Marty, under some duress, being held in a stone cell with blaring music and bright lights, was hard put to come up with something. So back he goes to his dungeon accommodations to ponder on it some more.
Halfway through the third season of “Ozark” the kidnapped Marty is given an opportunity for clarity and focus, although we can all agree the wages of his particular sins will be death if he doesn’t come up with a satisfactory answer.
I am re-watching the series in preparation for the fourth and final season, and because of the language and violence and unsavory characters—most all of them—I can’t recommend it. It is a “buyer beware” kind of situation, not unlike “Breaking Bad,” another train wreck of a story line that was just like a train wreck to watch. Upsetting, loud with lots of screeching, explosions and double-crosses, and yet, we can’t look away.
The line was delivered as I sat high over the Gulf of Mexico, the door to the balcony slightly cracked against a bright day with cool winds. Not quite south enough to offer a feel of the tropics in February, but still, the sun was warm and palm trees swayed, and it is enough to give a hint of spring, and that was just fine for now. And yet, beautiful though it was out the sliding glass doors, it wasn’t enough. Not exactly.
It is very nice. I am surrounded by friends. A change of scene is always good, especially in winter. There is lots of love here, and laughter.
But it isn’t all I want.
And I feel full of hubris and a bit embarrassed to even be having this conversation. Do we, any of us, get what we want? Can we engineer it, craft it from pieces of pine and wood glue, set it in a corner or on display, this thing that is our heart’s desire? Is it even a worthy use of our time, such contemplation?
Well, yes and no.
We can plan and wish and worry and wool our lives away. I do this with notebooks, calendars, planners, notes on scraps of paper, written in the dark of a movie theatre, in bed, as ideas come to me. That I never return to them later in the cold light of day doesn’t seem to faze me. Somehow, writing it down makes it so, a hold over from childhood when my dreams were bigger than the fat pencil I used to record them. Grand, but really, beside the point.
Beside the point because a child has so little agency, has so little means to make dreams come true. Maybe that is why they are so big, those dreams. The elephant rides across the Alps, the Olympic gold medals for ski jump, traveling to Mars, saving the world with a towel pinned to a pajama top, tight fists jutting out, fighting for truth, justice and the American way.
I rode a slew of horses when I was a child, saved many, many lives. That’s me, right there, riding along side Penny and her uncle, Sky King. Dale Evans and Roy Rogers relied on me, too. And Cheyenne, although ours was a complicated relationship. I had a crush on him, you see, or what passed as a crush for an eight year old.
Perhaps I was so busy doing heroic things because so much of the time I was just plain scared. There is much to spook a child, and I had my share. The dark.
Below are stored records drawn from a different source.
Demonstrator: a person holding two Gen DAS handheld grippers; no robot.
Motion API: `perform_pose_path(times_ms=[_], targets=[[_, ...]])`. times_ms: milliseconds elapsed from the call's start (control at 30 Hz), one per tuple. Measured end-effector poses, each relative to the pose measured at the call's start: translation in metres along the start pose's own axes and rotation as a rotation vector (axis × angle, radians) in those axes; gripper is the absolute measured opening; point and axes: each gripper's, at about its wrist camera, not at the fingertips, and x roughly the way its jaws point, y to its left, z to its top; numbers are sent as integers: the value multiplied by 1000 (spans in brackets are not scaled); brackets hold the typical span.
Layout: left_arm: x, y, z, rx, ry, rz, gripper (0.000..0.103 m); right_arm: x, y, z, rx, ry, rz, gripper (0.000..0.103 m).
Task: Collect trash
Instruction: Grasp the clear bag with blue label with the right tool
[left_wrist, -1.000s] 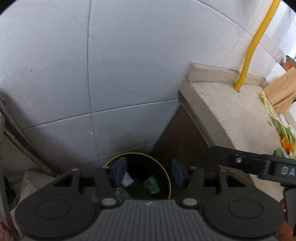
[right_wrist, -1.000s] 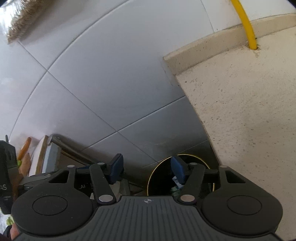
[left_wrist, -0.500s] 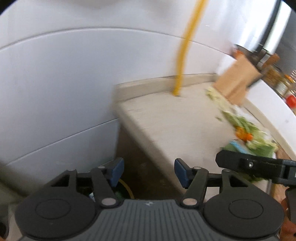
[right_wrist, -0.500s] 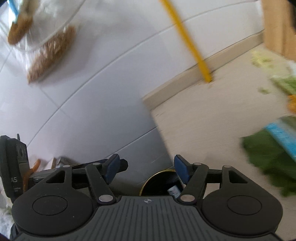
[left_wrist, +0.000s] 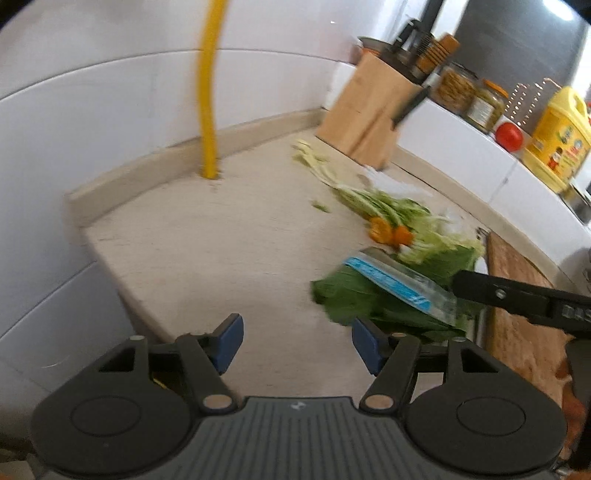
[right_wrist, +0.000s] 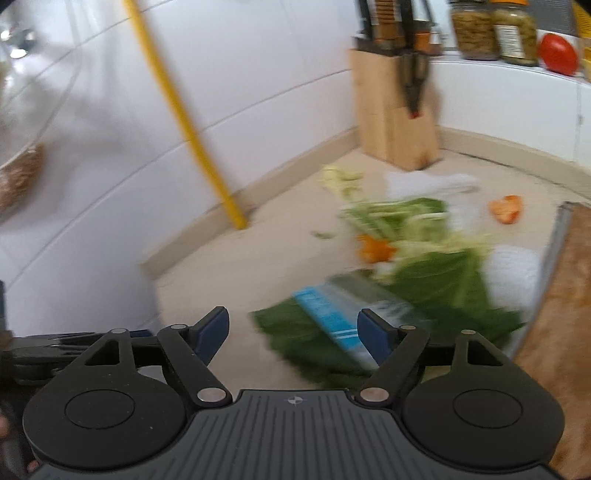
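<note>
both jaws just opening and empty, the left gripper (left_wrist: 297, 343) and right gripper (right_wrist: 293, 334) should drop squarely over the wrapper (right_wrist: 332, 314) beside the board (right_wrist: 554, 314), pinching leaves (left_wrist: 351, 299) too.

Speckled beige stone worktop (left_wrist: 207, 240), matt, beneath glossy white wall tiles (left_wrist: 92, 110); a pale wooden knife block (left_wrist: 364, 118), a crinkled clear plastic wrapper (left_wrist: 399, 284) on leafy greens (left_wrist: 347, 295), and a rough-grained wooden board (right_wrist: 554, 321)
</note>
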Motion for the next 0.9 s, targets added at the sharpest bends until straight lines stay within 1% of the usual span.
perform_pose_path(times_ms=[100,133,233,333,400,467,567,633,700,767,800,833,900], targets=[[8,-12,0,14,18,-6,60,15,-9,4,-71,21,-44,83],[9,-15,0,16,21,-4,60,19,-11,3,-94,30,-45,83],[12,-20,-2,16,31,4,60,33,-11,5,-177,64,-41,85],[15,-22,-4,4,39,22,60,49,-7,8,-269,130,-7,87],[17,-22,-5,-5,46,26,60,60,-6,10,-329,156,-7,87],[18,-24,-7,-11,49,30,60,70,-7,14,-357,196,-14,87],[19,-28,-8,-15,51,39,61,84,-14,19,-353,253,19,87],[21,-29,-8,-19,58,41,61,90,-16,18,-357,277,40,88],[24,-31,-8,-19,70,41,61,95,-16,16,-380,282,26,87],[25,-32,-9,-7,79,44,61,93,-17,16,-381,273,7,79],[24,-33,-9,-2,79,47,61,89,-18,16,-368,272,4,73],[23,-32,-9,-1,76,47,61,87,-20,18,-348,278,17,59],[20,-31,-8,-7,67,41,61,79,-26,19,-306,280,24,44]])
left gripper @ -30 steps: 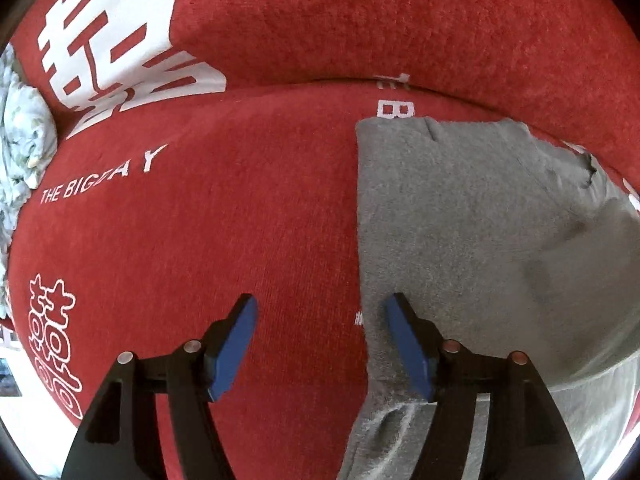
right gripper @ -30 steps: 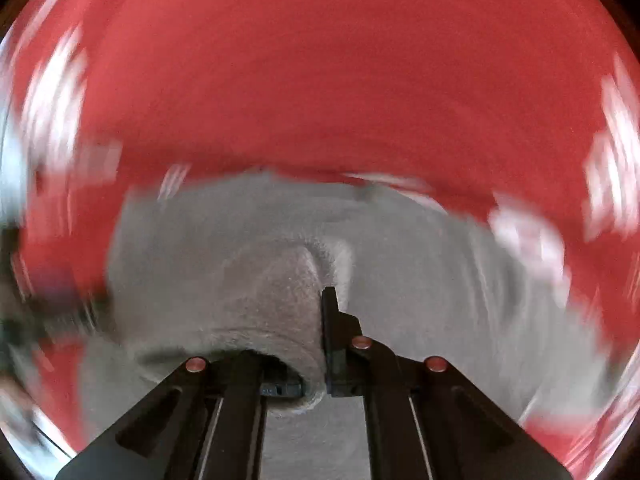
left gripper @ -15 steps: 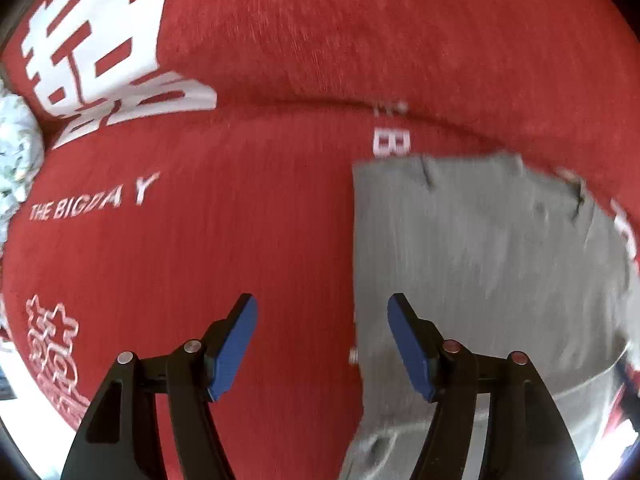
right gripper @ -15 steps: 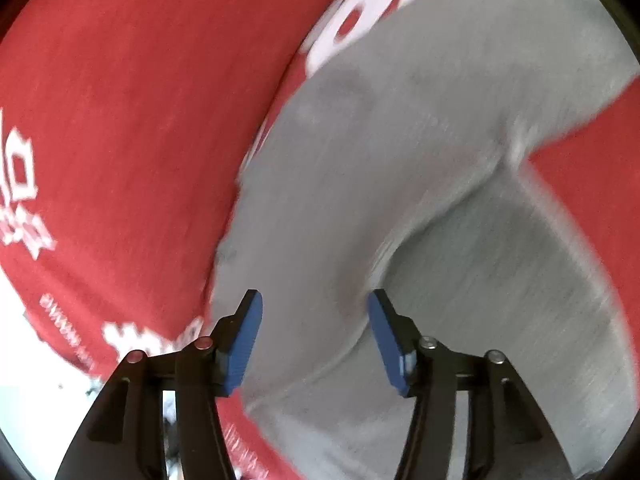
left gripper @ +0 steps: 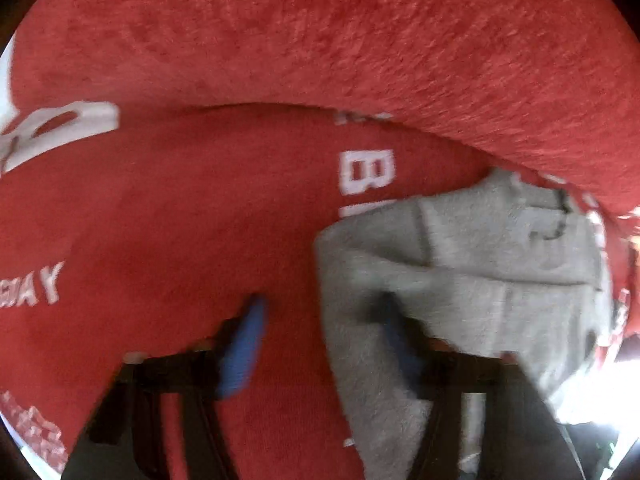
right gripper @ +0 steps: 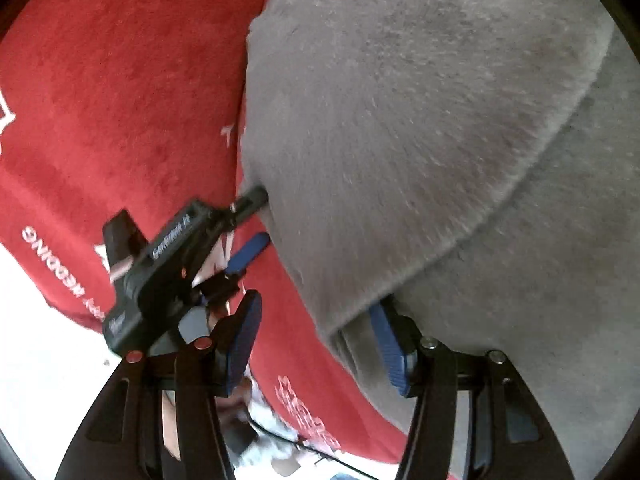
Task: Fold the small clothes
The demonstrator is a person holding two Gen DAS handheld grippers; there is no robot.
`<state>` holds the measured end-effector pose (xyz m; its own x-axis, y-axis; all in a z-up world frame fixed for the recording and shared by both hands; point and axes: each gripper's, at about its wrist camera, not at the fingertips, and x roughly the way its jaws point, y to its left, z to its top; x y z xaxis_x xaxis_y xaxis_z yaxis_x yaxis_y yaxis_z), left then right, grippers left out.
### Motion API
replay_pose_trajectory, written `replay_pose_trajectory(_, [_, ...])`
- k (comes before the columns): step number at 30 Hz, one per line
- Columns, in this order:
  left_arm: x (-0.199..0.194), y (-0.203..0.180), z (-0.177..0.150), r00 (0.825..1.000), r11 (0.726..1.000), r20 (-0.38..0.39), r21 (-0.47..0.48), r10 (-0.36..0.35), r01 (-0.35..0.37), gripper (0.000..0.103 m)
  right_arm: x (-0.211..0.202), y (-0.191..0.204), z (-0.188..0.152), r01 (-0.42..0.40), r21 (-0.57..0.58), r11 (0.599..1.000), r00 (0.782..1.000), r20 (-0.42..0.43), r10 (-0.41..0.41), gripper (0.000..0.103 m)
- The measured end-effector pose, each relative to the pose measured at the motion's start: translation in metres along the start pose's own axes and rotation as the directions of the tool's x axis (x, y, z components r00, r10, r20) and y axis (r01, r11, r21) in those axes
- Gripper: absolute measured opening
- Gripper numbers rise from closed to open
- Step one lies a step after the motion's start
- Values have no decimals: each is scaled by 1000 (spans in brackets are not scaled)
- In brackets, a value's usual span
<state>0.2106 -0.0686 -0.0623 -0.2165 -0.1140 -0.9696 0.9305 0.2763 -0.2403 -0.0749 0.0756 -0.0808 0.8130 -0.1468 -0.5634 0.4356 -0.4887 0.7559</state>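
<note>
Grey fleece garment (left gripper: pixel 500 264) lies folded on red plush cover with white lettering (left gripper: pixel 180 208), right half of left wrist view. Left gripper (left gripper: pixel 320 320) jaws closing, astride garment's left edge, not yet pinching. Right gripper (right gripper: pixel 316 320) jaws apart, closing slightly; fold corner hangs between them, ungripped.

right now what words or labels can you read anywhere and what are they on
"DAY": white print on the red cloth, left wrist view; earlier letters blurred.
"B": white print on the same cloth, above the grey garment; the letter below is half covered.
"WEDDING": white print on the cloth, upside down, right wrist view.
White label on the left gripper: too blurred.
</note>
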Motion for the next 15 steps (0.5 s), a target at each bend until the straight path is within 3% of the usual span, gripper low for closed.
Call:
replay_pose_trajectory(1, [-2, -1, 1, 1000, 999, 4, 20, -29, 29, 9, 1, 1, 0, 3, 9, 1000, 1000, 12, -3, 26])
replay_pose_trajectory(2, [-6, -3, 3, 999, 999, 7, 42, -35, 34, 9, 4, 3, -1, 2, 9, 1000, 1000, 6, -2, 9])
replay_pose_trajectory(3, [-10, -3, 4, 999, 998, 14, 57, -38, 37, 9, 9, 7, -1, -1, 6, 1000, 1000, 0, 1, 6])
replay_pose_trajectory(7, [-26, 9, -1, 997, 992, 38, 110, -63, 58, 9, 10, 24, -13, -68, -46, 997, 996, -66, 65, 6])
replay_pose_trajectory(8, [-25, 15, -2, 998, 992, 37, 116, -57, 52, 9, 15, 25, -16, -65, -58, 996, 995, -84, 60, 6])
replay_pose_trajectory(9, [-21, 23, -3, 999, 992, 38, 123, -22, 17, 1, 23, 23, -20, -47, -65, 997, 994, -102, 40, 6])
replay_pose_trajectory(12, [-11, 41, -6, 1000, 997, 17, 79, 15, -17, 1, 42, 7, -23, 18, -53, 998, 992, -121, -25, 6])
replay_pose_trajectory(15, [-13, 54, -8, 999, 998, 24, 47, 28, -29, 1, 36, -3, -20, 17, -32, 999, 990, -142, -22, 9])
Creaky old floorboards in creaky old houses, the bully who chased and sometimes caught me coming home from school. Losing sight of my mother in a crowded store, the mysterious things children see but don’t understand.
By now, I have a handle on most things, can outrun a bully because I drive a car, am comforted by the sounds of an old house settling, as I sit and settle, too. I have agency in spades. But time? It no longer creeps up on me, it races by as swift and violent as a purse snatcher.
The beach is nice, but, for me, it is a kind of staging area, not a final destination. It is so much nicer than Marty Byrde’s dungeon cell. But deciding what I want seems as critical and time-sensitive as Marty figuring out what he wants. But we will both feel better, I think, once we strike on the true, and have heart enough to utter it aloud.